Maine is the largest producer of wild blueberries in the world and the harvest season traditionally runs through the month of August. Final figures for last year have not been released, but the 2018 wild blueberry harvest – the smallest in more than a dozen years – still generated $23.2 million worth of product. Maine blueberry farmers harvested 50.3 million pounds in 2018, although the price for the smaller crop nearly doubled from 2017. The state produced more than 100 million pounds of wild blueberries a year between 2014 and 2016. That production surge created a glut in the market as Maine contended with competition from Canadian growers and the cultivated-blueberry industry.

For many years, migrant workers from other states and other countries have made up a large percentage of harvesters and processors and many employees live on site in dorm-style housing set up by various businesses.

Agricultural workers, much like employees of food processing facilities, have been declared essential workers during the COVID-19 pandemic. As such, they are not subject to the state’s 14-day quarantine or proof of a negative test that’s required of visitors to Maine from most other states. However, because many workers are coming from other states – including some from documented COVID-19 hot spots like Florida – the state and the industry have pushed to ensure that all workers are tested before they begin work.


In the case of Hancock Foods, the affected workers all came to Maine by chartered bus from New Jersey, Venturini said.

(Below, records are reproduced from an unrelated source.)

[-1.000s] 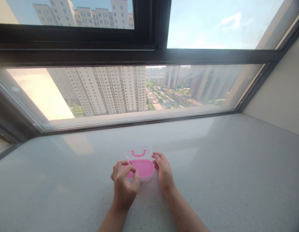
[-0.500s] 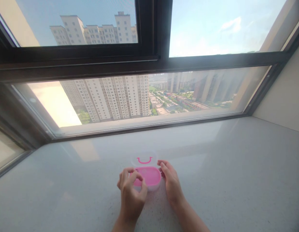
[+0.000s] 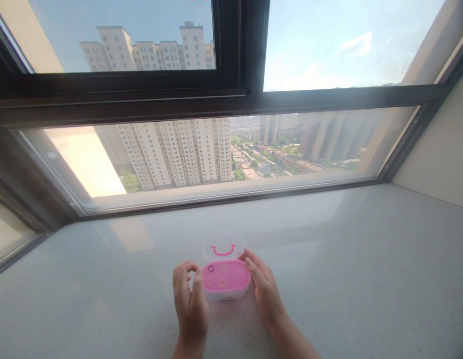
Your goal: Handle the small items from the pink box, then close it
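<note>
An oval pink-and-clear plastic box sits between my hands with its top side up. Several small rings lie in its pink tray: one is dark, the others pale. Behind it, the clear lid with a pink handle is folded back. My left hand is at the box's left end, fingers bent and apart from the thumb, with nothing visible in them. My right hand rests against the right end, fingers reaching to the back corner by the lid and thumb along the side. Its inner fingertips are partly hidden.
The box stands on a pale speckled windowsill. Dark window frames border the sill at the back and left, and a white wall closes the right. Tall buildings show outside through the glass.
My left hand has drawn back left from over the tray, and its thumb and finger have parted. The rings now show. My right hand has closed in on the box's right end.
</note>
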Available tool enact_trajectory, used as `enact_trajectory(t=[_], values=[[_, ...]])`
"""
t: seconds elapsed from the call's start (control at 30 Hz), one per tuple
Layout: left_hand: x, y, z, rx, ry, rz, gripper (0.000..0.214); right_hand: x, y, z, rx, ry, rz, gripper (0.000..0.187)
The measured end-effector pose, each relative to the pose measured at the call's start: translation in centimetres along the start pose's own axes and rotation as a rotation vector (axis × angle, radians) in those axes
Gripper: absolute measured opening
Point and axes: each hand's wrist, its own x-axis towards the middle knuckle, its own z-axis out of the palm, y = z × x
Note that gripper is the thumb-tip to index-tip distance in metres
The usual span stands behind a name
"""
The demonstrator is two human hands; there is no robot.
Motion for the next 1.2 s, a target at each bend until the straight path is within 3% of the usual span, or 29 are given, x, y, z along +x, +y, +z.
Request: enact_trajectory(t=[0.23,0.37,0.53,0.77,1.07,1.2], values=[[0.0,0.0,0.9,-0.291,-0.116,-0.324,0.041,-0.4,-1.2,0.9,0.157,-0.149,-0.027,0.038],[-0.3,0.3,1.1,-0.348,-0.170,-0.401,0.056,-0.5,-0.5,1.0,0.192,-0.101,0.008,0.044],[-0.7,0.5,1.1,-0.351,-0.194,-0.403,0.067,-0.4,0.0,0.9,0.289,-0.062,0.035,0.042],[-1.0,0.4,0.9,-0.480,-0.266,-0.375,0.072,-0.5,-0.9,1.3,0.451,-0.126,0.049,0.032],[-1.2,-0.4,1.0,-0.592,-0.244,-0.367,0.063,-0.7,-0.8,0.9,0.445,-0.118,0.112,0.034],[-1.1,-0.1,0.8,-0.702,-0.304,-0.360,0.054,-0.6,-0.6,0.7,0.438,-0.106,0.117,0.035]])
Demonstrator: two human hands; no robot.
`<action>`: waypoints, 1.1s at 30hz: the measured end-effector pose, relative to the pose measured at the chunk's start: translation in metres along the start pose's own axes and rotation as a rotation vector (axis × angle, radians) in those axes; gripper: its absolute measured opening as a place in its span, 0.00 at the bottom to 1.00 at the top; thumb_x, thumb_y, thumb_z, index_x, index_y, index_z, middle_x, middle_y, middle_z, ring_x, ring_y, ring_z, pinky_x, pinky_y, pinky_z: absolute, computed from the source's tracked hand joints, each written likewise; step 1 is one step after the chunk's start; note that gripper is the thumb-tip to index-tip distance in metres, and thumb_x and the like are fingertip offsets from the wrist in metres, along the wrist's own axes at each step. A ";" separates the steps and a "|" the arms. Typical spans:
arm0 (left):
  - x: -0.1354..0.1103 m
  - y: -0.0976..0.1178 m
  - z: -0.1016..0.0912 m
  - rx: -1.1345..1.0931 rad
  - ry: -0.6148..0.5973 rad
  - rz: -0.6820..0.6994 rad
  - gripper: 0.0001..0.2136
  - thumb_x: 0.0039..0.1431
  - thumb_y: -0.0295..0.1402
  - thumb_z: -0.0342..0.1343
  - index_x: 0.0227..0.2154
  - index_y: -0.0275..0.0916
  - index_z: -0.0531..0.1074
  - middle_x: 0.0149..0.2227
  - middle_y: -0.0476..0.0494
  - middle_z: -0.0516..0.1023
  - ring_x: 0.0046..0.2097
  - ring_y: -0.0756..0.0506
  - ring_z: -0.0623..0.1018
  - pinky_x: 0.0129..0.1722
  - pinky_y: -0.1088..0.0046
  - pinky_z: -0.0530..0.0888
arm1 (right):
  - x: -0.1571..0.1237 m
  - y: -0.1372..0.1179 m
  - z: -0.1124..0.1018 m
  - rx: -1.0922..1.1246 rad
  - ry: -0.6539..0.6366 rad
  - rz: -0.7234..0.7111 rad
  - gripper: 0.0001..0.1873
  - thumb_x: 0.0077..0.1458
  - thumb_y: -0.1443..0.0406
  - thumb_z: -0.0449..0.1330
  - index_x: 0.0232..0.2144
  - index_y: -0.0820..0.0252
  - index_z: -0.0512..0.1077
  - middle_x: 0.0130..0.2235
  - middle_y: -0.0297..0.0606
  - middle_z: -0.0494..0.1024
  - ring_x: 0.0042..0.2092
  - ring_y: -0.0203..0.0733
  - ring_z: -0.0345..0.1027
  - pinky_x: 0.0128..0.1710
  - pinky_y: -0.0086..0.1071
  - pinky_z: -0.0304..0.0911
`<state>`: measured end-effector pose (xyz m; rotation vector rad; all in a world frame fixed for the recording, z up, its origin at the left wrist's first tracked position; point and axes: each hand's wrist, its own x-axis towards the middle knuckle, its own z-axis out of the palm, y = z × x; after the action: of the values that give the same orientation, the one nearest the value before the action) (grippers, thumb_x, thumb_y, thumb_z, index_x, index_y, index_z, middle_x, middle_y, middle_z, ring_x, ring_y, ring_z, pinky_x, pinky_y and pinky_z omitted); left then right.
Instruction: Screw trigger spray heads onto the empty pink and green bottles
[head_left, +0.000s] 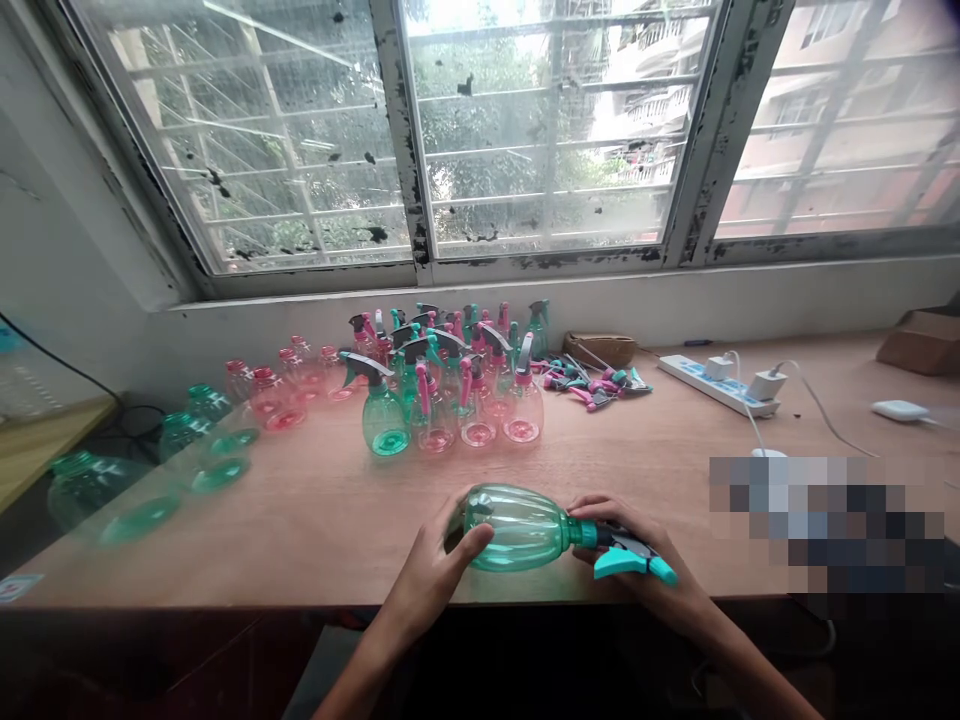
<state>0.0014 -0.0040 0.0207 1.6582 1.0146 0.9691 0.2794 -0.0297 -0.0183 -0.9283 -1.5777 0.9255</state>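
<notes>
A clear green spray bottle (pixel 517 528) lies on its side in the air over the table's front edge, its base to the left. My left hand (pixel 448 548) wraps round the base end, thumb on the near side. At the neck, my right hand (pixel 637 540) grips around the teal collar and the black-and-teal spray head (pixel 634 560). The trigger points toward me. Some of the right fingers are hidden behind the neck and head. The head sits at the bottle's mouth; how tightly it is screwed on I cannot tell.
Several bottles with spray heads (pixel 457 395) stand mid-table. Open pink bottles (pixel 277 395) and green bottles (pixel 101 490) are at left. Loose spray heads (pixel 596 385) lie in a heap beside a brown container (pixel 600 348). A power strip (pixel 716 383) with cables is at right.
</notes>
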 end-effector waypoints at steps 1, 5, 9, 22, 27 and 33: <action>0.000 0.000 0.000 -0.002 0.005 -0.007 0.27 0.67 0.50 0.54 0.61 0.39 0.68 0.57 0.39 0.77 0.60 0.33 0.74 0.59 0.60 0.71 | -0.001 0.001 0.000 0.012 0.027 -0.012 0.12 0.57 0.61 0.68 0.45 0.49 0.79 0.51 0.40 0.77 0.53 0.55 0.74 0.49 0.39 0.72; 0.000 -0.001 -0.002 -0.002 -0.007 -0.003 0.28 0.66 0.52 0.54 0.61 0.38 0.68 0.57 0.38 0.77 0.60 0.32 0.74 0.60 0.58 0.70 | 0.001 0.002 -0.002 -0.046 0.073 0.044 0.14 0.53 0.60 0.71 0.44 0.50 0.79 0.49 0.40 0.80 0.50 0.55 0.75 0.46 0.38 0.72; -0.002 -0.004 -0.006 -0.013 -0.048 0.025 0.27 0.65 0.48 0.58 0.62 0.42 0.66 0.61 0.39 0.73 0.63 0.33 0.71 0.63 0.57 0.68 | 0.003 -0.003 -0.001 -0.084 0.052 0.184 0.14 0.52 0.57 0.71 0.43 0.50 0.80 0.41 0.35 0.85 0.44 0.52 0.77 0.42 0.35 0.72; -0.012 -0.007 -0.011 0.109 -0.153 0.087 0.42 0.59 0.29 0.64 0.71 0.50 0.49 0.74 0.43 0.49 0.74 0.35 0.51 0.73 0.51 0.48 | 0.001 -0.009 0.008 0.155 0.019 0.331 0.17 0.51 0.51 0.70 0.34 0.57 0.77 0.24 0.30 0.77 0.27 0.40 0.68 0.27 0.31 0.61; -0.011 -0.008 -0.008 0.053 -0.132 -0.001 0.50 0.54 0.32 0.70 0.72 0.48 0.44 0.74 0.40 0.50 0.73 0.33 0.52 0.72 0.49 0.49 | 0.002 -0.009 0.007 0.208 0.030 0.368 0.18 0.50 0.50 0.70 0.34 0.56 0.77 0.24 0.30 0.77 0.27 0.40 0.69 0.28 0.31 0.61; -0.008 -0.004 -0.008 0.036 -0.133 -0.019 0.48 0.49 0.32 0.73 0.70 0.47 0.54 0.71 0.41 0.58 0.71 0.33 0.58 0.70 0.55 0.58 | 0.004 -0.011 0.004 0.182 0.064 0.430 0.20 0.45 0.51 0.73 0.37 0.57 0.79 0.24 0.31 0.79 0.28 0.43 0.71 0.31 0.33 0.63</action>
<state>-0.0095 -0.0081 0.0176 1.7160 0.9613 0.8212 0.2741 -0.0312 -0.0072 -1.1771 -1.2350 1.3005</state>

They were screened for symptoms before boarding and then tested as soon as they arrived in Maine. Once tests came back positive, every worker on the bus (about 40 people) was asked to isolate.

“Before they ever set foot in a field or factory, they were all put in quarantine,” Venturini said.

Dr. Nirav Shah, director of the Maine Center for Disease Control and Prevention, said last week that the new outbreaks were a sign that the state’s safety protocols are working to catch cases before they can spread.

“It’s important to note that the results I’ve mentioned from Tuesday as well as today are the results of proactive testing, not reactive testing,” he said Thursday.

Lisa Tapert, CEO of Maine Mobile Health Program, the primary health care provider for migrant and seasonal farm workers, said a lot of work went into creating guidelines to keep workers safe.

“It’s important for people to know that we have been doing everything we can since the start to help keep workers who come into Maine to support the local economy and the surrounding communities safe,” she said.


Part of the framework was recommending testing for all workers who come into Maine or, alternatively, asking them to quarantine for two weeks. Those are the same guidelines given to all visitors to Maine from all but a handful of exempt states but, because agricultural workers are considered essential, there is no mandate.

“It’s recommended, but growers have taken it very seriously,” Tapert said, adding that she’s seen a mix of businesses asking migrant workers to quarantine for two weeks and testing all workers upon arrival.

Tapert said early on there were questions about testing capacity, but so far her organization has had access to both rapid response testing and traditional swab testing that can be processed at the state lab within 24-48 hours.

When workers test positive or have come into contact with someone who tested positive, they are asked to quarantine and they might need services during that time. Tapert said it’s “too early to tell if the resources are adequate,” but growers are all providing sick pay to individuals and agencies like MaineHousing have been assisting with safe living environments.

McBrady, with the agriculture bureau, said despite the cluster of positive cases associated with Hancock Foods and Merrill Blueberry Farms, the state put a lot of effort into ensuring the safety of workers and others and is pleased with the results thus far.

“Migrant workers are a critical part of the farm economy,” she said.